FaceTracer: A Search Engine for Large Collections of Images with Faces

The ability of current search engines to find images based on facial appearance is limited to images with text annotations. Yet, there are many problems with annotation-based search of images: the manual labeling of images is time-consuming; the annotations are often incorrect or misleading, as they may refer to other content on a webpage; and finally, the vast majority of images are simply not annotated.

We have created the first face search engine, allowing users to search through large collections of images which have been automatically labeled based on the appearance of the faces within them. Our system lets users search on the basis of a variety of facial attributes using natural language queries such as, "men with mustaches," or "young blonde women," or even, "indoor photos of smiling children." This face search engine can be directed at all images on the internet, tailored toward specific image collections such as those used by law enforcement or online social networks, or even focused on personal photo libraries.

Like much of the work in content-based image retrieval, the power of our approach comes from automatically labeling images off-line on the basis of a large number of attributes. At search time, only these labels need to be queried, resulting in almost instantaneous searches. Furthermore, it is easy to add new images and face attributes to our search engine, allowing for future scalability. Defining new attributes and manually labeling faces to match those attributes can also be done collaboratively by a community of users.

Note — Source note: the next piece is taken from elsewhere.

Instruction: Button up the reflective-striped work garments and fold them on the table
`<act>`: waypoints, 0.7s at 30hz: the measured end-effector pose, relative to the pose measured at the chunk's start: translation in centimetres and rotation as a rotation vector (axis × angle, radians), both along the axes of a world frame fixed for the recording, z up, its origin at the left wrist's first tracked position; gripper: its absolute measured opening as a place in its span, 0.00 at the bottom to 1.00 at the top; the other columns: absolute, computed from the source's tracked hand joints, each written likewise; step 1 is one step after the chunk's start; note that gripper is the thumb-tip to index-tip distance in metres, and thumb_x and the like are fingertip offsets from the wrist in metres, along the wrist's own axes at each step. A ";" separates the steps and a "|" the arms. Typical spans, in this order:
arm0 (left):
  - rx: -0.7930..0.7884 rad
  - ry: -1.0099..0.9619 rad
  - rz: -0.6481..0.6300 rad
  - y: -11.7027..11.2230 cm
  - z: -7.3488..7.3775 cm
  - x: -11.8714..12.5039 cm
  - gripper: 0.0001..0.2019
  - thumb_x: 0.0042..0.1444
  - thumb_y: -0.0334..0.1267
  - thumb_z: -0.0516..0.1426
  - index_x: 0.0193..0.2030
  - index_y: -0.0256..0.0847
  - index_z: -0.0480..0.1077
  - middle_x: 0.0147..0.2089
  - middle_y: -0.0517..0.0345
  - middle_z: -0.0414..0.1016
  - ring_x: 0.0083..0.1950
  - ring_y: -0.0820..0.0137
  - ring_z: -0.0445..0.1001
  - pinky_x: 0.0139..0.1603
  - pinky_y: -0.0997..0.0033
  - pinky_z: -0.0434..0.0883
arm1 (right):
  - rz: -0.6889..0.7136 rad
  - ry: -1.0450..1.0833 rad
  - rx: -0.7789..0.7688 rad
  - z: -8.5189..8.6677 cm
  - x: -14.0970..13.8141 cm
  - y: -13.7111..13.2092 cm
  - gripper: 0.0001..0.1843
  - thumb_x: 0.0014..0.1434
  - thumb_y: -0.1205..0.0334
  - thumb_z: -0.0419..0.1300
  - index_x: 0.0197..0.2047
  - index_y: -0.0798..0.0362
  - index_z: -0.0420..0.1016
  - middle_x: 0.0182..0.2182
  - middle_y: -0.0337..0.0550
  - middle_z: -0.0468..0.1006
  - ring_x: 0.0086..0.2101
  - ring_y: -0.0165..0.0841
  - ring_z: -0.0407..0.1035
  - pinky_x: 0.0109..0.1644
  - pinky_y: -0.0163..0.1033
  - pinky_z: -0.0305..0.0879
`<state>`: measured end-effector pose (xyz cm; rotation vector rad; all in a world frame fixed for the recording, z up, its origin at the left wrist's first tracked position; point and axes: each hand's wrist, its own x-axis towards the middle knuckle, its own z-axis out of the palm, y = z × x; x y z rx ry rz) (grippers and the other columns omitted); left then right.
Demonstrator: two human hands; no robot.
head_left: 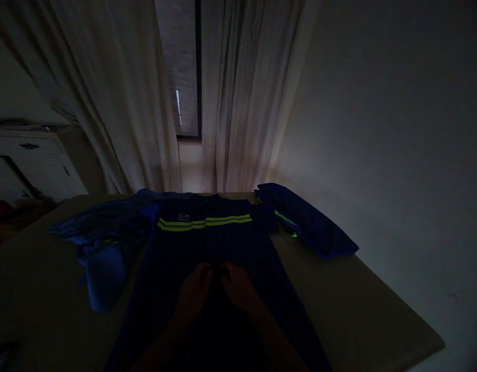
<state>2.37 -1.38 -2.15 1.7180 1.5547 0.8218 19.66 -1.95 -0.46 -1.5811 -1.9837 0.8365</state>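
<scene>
A dark blue work jacket [226, 243] lies spread out, its collar at the far end and its lower part running out of view at the bottom. Yellow-green reflective stripes cross its chest, and a small pale logo sits above them on the left. Close together over the centre front, my left hand [195, 287] and my right hand [238, 287] have their fingers curled in, at the front opening. Both seem to pinch the cloth there, though the fingertips are hard to make out in the dark.
The jacket lies on a bed-like surface [362, 305] against a white wall [385, 155]. Crumpled blue clothing [107, 263] is on the left, a folded dark blue garment [308, 222] on the right. Behind are curtains [246, 103], a window [182, 67] and a white cabinet [33, 160].
</scene>
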 end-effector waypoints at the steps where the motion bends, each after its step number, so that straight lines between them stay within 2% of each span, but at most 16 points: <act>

Our search engine owes its superior performance to two main factors:

  1. A large and diverse dataset of face images with a significant subset containing attribute labels. We currently have over 3.1 million aligned faces in our database -- the largest such collection in the world. In addition to its size, our database is also noteworthy for being a completely "real-world" dataset, encompassing a wide range of pose, illumination, imaging conditions, and captured using a large variety of cameras. Faces have been automatically extracted and aligned using the Omron face and fiducial point detector. In addition, 10 attributes have been manually labeled on more than 17,000 of the face images, creating a large dataset for training and testing classification algorithms. Our dataset is similar in spirit to the Labeled Faces in the Wild dataset.

    A subset of this dataset has been made publicly available. See below.

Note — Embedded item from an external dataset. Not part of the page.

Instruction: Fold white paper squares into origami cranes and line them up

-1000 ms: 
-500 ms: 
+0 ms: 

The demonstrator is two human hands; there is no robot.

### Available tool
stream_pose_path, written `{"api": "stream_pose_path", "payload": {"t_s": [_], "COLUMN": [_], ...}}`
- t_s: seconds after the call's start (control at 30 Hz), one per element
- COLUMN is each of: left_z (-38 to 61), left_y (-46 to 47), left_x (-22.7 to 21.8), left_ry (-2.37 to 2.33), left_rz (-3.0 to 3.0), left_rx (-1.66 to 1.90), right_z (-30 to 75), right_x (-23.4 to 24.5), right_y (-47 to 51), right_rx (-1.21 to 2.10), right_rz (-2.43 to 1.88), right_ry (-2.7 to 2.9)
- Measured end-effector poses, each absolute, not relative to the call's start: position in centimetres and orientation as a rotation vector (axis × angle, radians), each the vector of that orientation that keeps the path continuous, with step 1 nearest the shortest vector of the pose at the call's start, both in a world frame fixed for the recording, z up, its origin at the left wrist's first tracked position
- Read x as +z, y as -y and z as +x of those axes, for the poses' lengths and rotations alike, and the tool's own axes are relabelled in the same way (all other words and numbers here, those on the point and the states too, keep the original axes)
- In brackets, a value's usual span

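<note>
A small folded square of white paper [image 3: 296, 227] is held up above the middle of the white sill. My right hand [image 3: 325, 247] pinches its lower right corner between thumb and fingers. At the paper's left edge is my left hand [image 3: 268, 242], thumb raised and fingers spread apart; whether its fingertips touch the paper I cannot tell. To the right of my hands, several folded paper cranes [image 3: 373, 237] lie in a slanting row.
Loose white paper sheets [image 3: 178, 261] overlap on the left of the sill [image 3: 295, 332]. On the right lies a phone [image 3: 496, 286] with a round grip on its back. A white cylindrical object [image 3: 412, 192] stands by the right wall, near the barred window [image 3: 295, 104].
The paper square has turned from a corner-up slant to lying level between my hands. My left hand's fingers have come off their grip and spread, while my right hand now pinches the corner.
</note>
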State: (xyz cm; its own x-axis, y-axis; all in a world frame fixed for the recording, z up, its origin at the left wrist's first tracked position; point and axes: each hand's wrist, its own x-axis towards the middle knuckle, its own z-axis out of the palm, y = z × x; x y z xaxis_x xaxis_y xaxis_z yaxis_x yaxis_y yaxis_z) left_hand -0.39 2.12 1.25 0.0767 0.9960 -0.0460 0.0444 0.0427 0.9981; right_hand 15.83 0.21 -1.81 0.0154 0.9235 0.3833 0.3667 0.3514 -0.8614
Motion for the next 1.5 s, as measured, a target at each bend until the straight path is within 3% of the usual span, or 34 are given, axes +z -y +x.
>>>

  2. A scalable and fully automatic architecture for attribute classification. We present a novel approach tailored toward face classification problems, which uses a boosted set of Support Vector Machines (SVMs) to automatically select the best features for a given attribute. These are used to then train a strong SVM classifier with high accuracy. A key aspect of this work is that classifiers for new attributes can be trained automatically, requiring only a set of labeled examples. Yet, the flexibility of our framework does not come at the cost of reduced accuracy -- we compare against several state-of-the-art classification methods and show the superior classification rates produced by our system.

This work was supported by ONR Muri Award No. N00014-08-1-0638 and NSF grants IIS-03-08185 and ITR-03-25867.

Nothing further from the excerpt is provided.